Selain itu, kini banyak wanita lajang dengan karir bagus yang memiliki banyak uang. Sehingga mereka tak lagi butuh suami dalam hidupnya.
“Salah satu alasan wanita untuk menikah adalah memiliki kehidupan finansial stabil. Namun, aku tidak kekurangan secara finansial. Jadi, aku lebih memilih untuk mengejar cita-citaku,” ujar Miki Matsui (49), seorang direktur di perusahaan peneribitan di Tokyo.
Beberapa wanita lajang juga mengatakan kalau curhatan teman-temannya yang memiliki anak itu mengerikan.
“Tidak adil jika wanita hanya diam di rumah dan menjadi seorang ibu rumah tangga. Mereka mungkin senang saat mereka bersama anak mereka, tapi ada yang mendeskripsikan suami mereka sebagai bayi raksasa yang merepotkan dan tidak ingin mengurus suaminya,” ujar Shigeko Shirota (48), seorang petugas administrasi yang juga seorang penari.
Melajang membuat Shirota bisa menikmati pekerjaan dan hobinya.
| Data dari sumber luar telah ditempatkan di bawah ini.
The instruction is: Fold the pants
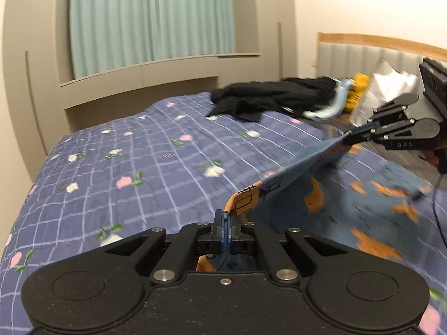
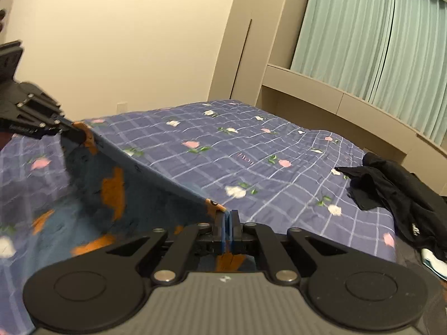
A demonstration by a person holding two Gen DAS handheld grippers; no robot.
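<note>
While the pants (image 1: pixel 293 173) hang stretched above the bed (image 1: pixel 117 162), each gripper pinches one end of their top edge. The left gripper (image 1: pixel 225 217) has its blue pads pressed together on an orange-and-blue corner; the right gripper (image 1: pixel 349 136) clamps the far corner the same way. The rest of the fabric drapes down blurred onto the checked floral cover. Dark clothes (image 1: pixel 268 95) lie heaped near the headboard (image 1: pixel 357 53), well apart from the pants.

two claws (image 1: pixel 225 217), one pants (image 1: pixel 296 167), one bed (image 1: pixel 139 162)
</note>
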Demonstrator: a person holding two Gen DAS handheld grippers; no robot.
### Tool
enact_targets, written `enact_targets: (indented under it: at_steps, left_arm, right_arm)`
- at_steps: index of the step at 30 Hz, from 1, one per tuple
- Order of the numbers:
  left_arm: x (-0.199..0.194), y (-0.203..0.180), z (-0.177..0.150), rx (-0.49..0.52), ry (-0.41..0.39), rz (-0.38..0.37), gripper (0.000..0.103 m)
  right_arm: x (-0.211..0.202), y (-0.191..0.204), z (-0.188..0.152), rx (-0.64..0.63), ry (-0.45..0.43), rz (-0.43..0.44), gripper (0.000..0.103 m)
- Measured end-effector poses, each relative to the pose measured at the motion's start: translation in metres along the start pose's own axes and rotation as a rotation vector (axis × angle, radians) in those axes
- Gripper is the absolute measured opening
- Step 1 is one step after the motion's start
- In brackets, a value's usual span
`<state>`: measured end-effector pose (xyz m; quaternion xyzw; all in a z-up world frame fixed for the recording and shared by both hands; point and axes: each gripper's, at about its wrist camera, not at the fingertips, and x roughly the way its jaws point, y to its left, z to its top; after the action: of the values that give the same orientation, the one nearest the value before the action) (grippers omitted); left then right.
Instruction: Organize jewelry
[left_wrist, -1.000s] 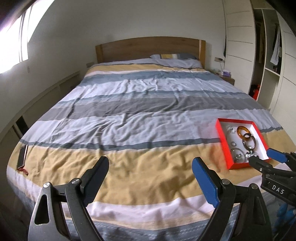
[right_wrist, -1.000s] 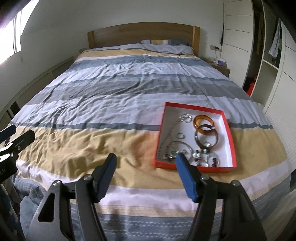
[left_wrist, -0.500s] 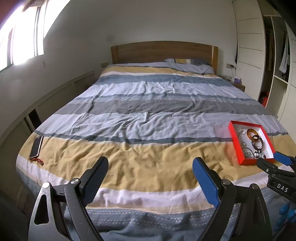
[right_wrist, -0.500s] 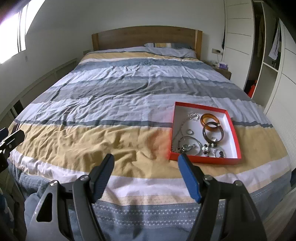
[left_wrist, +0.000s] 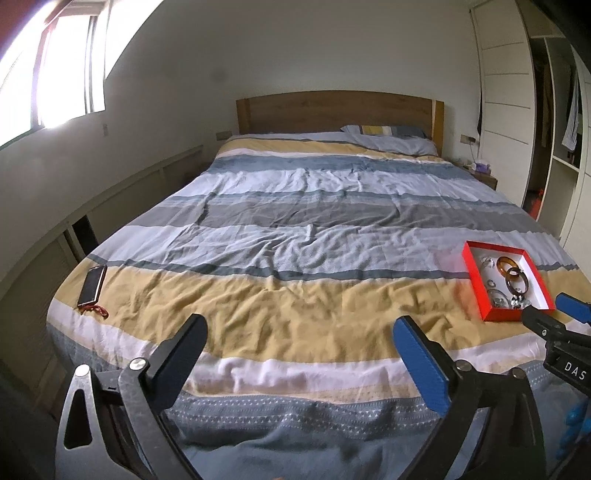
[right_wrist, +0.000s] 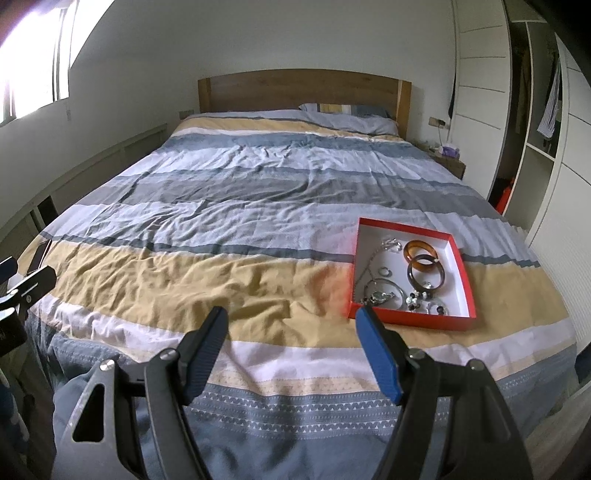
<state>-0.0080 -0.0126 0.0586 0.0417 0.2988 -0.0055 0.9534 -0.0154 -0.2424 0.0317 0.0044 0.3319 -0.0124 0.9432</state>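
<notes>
A red tray (right_wrist: 410, 322) with a white inside lies on the striped duvet near the bed's right foot corner. It holds an amber bangle (right_wrist: 421, 250), a dark bangle (right_wrist: 426, 275), a silver bracelet (right_wrist: 384, 291), a small ring (right_wrist: 386, 272) and some beads (right_wrist: 417, 297). My right gripper (right_wrist: 291, 314) hovers open and empty over the foot of the bed, just left of the tray. My left gripper (left_wrist: 299, 323) is further left over the yellow stripe. Its jaws are opening with nothing between them. The tray (left_wrist: 476, 284) sits far to its right.
A phone (left_wrist: 92, 284) with a red strap lies on the bed's left edge. The wooden headboard (right_wrist: 303, 90) and a pillow are at the far end. A bedside table (right_wrist: 448, 160) and white wardrobes stand on the right, a low shelf on the left.
Both grippers have drawn back from the bed, so the tray looks smaller and farther off. The left jaws stand a little wider. The phone has come fully into the left view.
</notes>
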Motion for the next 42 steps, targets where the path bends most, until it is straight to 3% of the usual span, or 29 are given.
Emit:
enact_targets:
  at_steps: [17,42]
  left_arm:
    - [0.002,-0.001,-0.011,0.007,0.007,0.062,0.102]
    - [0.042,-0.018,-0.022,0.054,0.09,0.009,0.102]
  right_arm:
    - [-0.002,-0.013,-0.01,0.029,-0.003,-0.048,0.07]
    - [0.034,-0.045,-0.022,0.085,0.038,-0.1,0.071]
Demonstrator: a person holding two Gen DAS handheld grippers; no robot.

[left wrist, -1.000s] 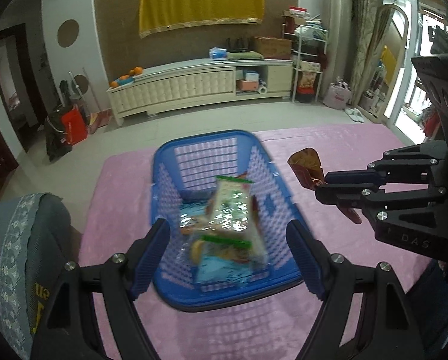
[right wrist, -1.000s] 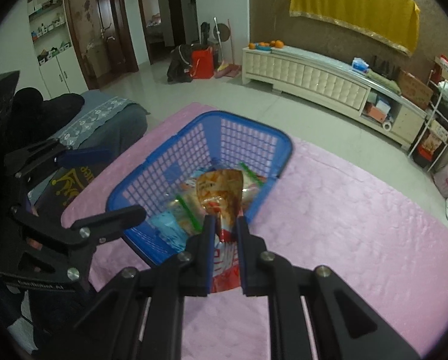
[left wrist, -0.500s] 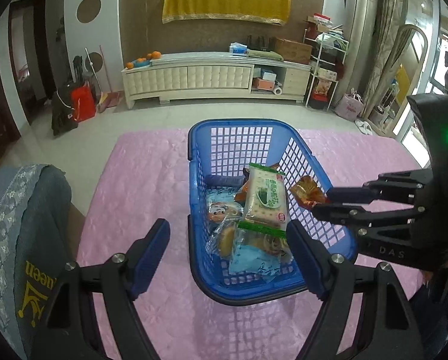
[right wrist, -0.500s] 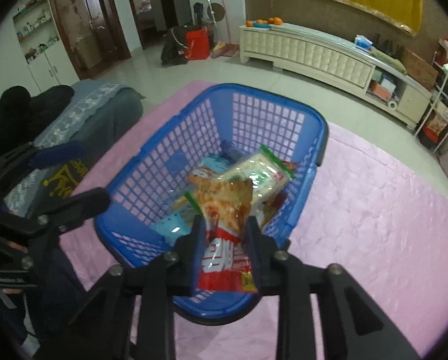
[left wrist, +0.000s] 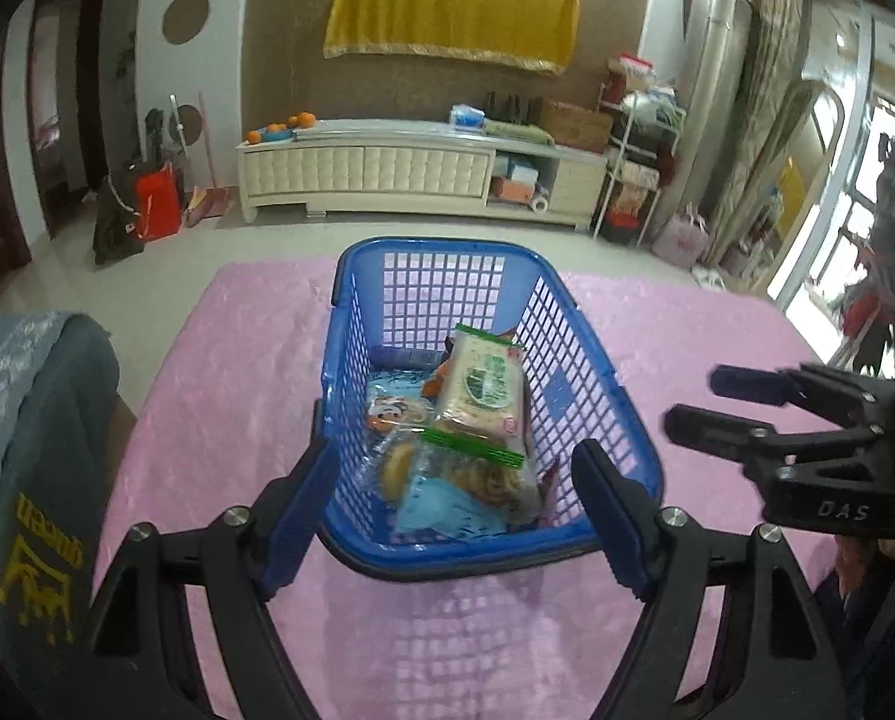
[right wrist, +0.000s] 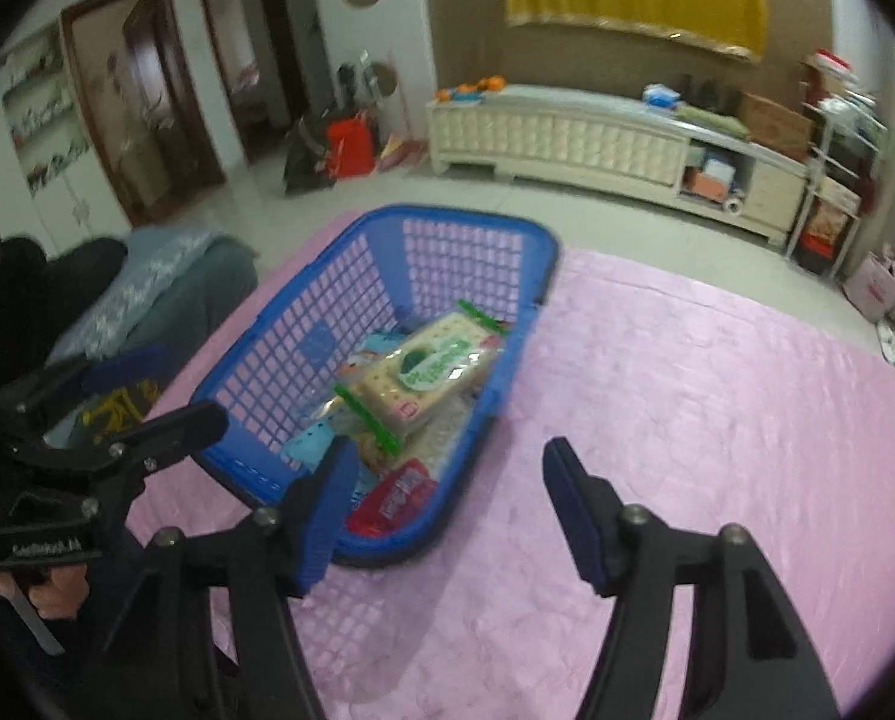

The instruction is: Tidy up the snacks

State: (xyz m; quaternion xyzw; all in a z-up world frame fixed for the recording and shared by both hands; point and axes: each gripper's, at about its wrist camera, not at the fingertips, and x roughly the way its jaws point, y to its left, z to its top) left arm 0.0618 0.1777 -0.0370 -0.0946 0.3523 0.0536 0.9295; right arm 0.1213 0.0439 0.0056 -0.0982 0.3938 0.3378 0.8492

Musim panas tahun lalu, ia mengikuti kompetisi menari di Irlandia, membawa ibunya liburan ke Cina, dan beberapa tahun sebeluknya, ia menaiki kapal pesiar mewah dan menyewa ruangan untuk dirinya sendiri.
Ada juga para wanita yang beranggapan kalau menikah bukanlah sesuatu yang darurat.
“Data menunjukkan bahwa banyak wanita yang menunggu waktu yang tepat untuk menikah. Namun “waktu” tersebut tidak pernah datang dalam hidupnya,” ujar James Raymo, seorang profesor sosiologi di University of Wisconsin-Madison yang sempat menulis tentang pernikahan di Jepang.
Wanita yang tidak ingin memiliki anak juga biasanya tidak ingin menikah.
“Tidak aneh jika mengatakan kalau orang-orang di Jepang menikah karena ingin memiliki anak. Jadi, jika tidak ingin punya anak, makin berkurang alasan untuk menikah,” ujar Mary C. Brinton, seorang professor sosiologi di Harvard University yang meneliti Jepang kontemporer.
Kembali ke Hanaoka, wanita yang dua tahun lalu menikahi dirinya sendiri. Ia mengatakan kalau melajang juga memiliki risiko, tapi ia mampu menangkalnya dengan baik. Misalnya, saat ia merasa kesepian, ia akan menonton video “pernikahannya” untuk melihat orang-orang yang mendukung dan mencintainya.
Ia juga mengatakan bahwa saat ia tumbuh dewasa, ibunya terlihat tidak bahagia. Dan setelah ia bekerja menjadi seorang guru TK, ia menyadari bahwa banyak ibu yang terlihat, “mencoba mengurus anaknya dengan baik tapi tidak mengurus diri mereka sendiri.”
Karena itu ia berpendapat, “Jika aku menjadi seorang ibu, aku takut kalau aku diharapkan untuk berperan seperti seorang ibu yang diinginkan penduduk Jepang dan tidak bisa menjadi diri sendiri,” kata dia, "Lebih baik aku melakukan apa yang aku mau."